**TASK GOAL:** Write out the data again in full, keeping every character the same.

# # # #

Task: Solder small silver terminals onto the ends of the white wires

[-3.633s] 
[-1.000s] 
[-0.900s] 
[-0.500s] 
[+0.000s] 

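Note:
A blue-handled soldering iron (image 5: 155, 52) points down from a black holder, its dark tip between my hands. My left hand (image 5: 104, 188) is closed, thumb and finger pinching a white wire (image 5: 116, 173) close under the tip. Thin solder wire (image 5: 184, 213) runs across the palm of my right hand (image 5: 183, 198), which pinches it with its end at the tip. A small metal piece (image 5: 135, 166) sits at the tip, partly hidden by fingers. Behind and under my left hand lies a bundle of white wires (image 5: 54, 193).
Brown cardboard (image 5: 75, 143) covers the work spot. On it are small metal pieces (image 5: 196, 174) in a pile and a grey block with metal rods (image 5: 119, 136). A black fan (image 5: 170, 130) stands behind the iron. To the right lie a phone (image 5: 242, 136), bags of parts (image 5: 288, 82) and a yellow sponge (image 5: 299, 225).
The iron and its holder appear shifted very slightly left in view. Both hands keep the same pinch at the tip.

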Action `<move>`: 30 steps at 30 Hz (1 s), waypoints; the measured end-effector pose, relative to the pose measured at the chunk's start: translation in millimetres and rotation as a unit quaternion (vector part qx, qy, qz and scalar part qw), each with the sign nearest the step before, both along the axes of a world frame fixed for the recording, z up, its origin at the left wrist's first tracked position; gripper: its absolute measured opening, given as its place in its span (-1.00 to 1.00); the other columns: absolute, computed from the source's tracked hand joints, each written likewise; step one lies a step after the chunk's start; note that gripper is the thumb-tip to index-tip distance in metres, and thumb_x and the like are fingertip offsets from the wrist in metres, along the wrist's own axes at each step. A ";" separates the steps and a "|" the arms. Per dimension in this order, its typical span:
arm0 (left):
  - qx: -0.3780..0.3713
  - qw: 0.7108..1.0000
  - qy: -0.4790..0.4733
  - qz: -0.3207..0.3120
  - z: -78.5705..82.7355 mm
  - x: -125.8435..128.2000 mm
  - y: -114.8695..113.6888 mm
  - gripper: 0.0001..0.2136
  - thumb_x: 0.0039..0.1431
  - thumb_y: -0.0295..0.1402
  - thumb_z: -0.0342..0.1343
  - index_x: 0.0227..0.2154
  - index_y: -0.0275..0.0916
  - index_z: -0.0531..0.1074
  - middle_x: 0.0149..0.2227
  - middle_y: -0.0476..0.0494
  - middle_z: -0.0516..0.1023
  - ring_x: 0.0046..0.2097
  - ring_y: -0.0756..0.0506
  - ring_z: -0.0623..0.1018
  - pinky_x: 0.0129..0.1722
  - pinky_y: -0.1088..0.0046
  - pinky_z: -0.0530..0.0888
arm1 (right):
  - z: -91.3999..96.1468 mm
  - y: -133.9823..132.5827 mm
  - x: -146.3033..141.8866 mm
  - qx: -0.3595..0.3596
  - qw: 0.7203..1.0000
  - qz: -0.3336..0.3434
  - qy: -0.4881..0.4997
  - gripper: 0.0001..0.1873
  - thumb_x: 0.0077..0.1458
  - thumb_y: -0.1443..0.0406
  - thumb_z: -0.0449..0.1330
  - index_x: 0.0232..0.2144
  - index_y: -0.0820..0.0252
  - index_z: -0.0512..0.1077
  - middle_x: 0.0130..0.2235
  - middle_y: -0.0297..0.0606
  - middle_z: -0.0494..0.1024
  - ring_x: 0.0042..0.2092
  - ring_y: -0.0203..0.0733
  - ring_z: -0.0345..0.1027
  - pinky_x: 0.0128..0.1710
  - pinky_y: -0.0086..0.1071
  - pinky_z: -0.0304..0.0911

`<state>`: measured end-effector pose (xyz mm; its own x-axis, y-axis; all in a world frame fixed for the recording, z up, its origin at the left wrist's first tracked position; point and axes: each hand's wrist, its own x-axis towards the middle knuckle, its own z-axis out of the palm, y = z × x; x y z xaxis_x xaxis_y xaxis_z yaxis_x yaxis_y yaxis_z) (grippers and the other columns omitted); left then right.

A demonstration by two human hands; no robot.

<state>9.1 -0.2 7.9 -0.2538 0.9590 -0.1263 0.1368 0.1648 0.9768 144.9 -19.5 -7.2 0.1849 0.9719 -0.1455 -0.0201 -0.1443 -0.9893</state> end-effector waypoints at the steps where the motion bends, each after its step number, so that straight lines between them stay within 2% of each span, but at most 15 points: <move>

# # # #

**COMPLETED EXERCISE:**
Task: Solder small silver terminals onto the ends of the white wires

[-3.633s] 
[-1.000s] 
[-0.900s] 
[-0.500s] 
[+0.000s] 

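Note:
A blue-handled soldering iron (image 5: 155, 52) points down from a black holder, its dark tip between my hands. My left hand (image 5: 104, 188) is closed, thumb and finger pinching a white wire (image 5: 116, 173) close under the tip. Thin solder wire (image 5: 184, 213) runs across the palm of my right hand (image 5: 183, 198), which pinches it with its end at the tip. A small metal piece (image 5: 135, 166) sits at the tip, partly hidden by fingers. Behind and under my left hand lies a bundle of white wires (image 5: 54, 193).
Brown cardboard (image 5: 75, 143) covers the work spot. On it are small metal pieces (image 5: 196, 174) in a pile and a grey block with metal rods (image 5: 119, 136). A black fan (image 5: 170, 130) stands behind the iron. To the right lie a phone (image 5: 242, 136), bags of parts (image 5: 288, 82) and a yellow sponge (image 5: 299, 225).
The iron and its holder appear shifted very slightly left in view. Both hands keep the same pinch at the tip.
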
Action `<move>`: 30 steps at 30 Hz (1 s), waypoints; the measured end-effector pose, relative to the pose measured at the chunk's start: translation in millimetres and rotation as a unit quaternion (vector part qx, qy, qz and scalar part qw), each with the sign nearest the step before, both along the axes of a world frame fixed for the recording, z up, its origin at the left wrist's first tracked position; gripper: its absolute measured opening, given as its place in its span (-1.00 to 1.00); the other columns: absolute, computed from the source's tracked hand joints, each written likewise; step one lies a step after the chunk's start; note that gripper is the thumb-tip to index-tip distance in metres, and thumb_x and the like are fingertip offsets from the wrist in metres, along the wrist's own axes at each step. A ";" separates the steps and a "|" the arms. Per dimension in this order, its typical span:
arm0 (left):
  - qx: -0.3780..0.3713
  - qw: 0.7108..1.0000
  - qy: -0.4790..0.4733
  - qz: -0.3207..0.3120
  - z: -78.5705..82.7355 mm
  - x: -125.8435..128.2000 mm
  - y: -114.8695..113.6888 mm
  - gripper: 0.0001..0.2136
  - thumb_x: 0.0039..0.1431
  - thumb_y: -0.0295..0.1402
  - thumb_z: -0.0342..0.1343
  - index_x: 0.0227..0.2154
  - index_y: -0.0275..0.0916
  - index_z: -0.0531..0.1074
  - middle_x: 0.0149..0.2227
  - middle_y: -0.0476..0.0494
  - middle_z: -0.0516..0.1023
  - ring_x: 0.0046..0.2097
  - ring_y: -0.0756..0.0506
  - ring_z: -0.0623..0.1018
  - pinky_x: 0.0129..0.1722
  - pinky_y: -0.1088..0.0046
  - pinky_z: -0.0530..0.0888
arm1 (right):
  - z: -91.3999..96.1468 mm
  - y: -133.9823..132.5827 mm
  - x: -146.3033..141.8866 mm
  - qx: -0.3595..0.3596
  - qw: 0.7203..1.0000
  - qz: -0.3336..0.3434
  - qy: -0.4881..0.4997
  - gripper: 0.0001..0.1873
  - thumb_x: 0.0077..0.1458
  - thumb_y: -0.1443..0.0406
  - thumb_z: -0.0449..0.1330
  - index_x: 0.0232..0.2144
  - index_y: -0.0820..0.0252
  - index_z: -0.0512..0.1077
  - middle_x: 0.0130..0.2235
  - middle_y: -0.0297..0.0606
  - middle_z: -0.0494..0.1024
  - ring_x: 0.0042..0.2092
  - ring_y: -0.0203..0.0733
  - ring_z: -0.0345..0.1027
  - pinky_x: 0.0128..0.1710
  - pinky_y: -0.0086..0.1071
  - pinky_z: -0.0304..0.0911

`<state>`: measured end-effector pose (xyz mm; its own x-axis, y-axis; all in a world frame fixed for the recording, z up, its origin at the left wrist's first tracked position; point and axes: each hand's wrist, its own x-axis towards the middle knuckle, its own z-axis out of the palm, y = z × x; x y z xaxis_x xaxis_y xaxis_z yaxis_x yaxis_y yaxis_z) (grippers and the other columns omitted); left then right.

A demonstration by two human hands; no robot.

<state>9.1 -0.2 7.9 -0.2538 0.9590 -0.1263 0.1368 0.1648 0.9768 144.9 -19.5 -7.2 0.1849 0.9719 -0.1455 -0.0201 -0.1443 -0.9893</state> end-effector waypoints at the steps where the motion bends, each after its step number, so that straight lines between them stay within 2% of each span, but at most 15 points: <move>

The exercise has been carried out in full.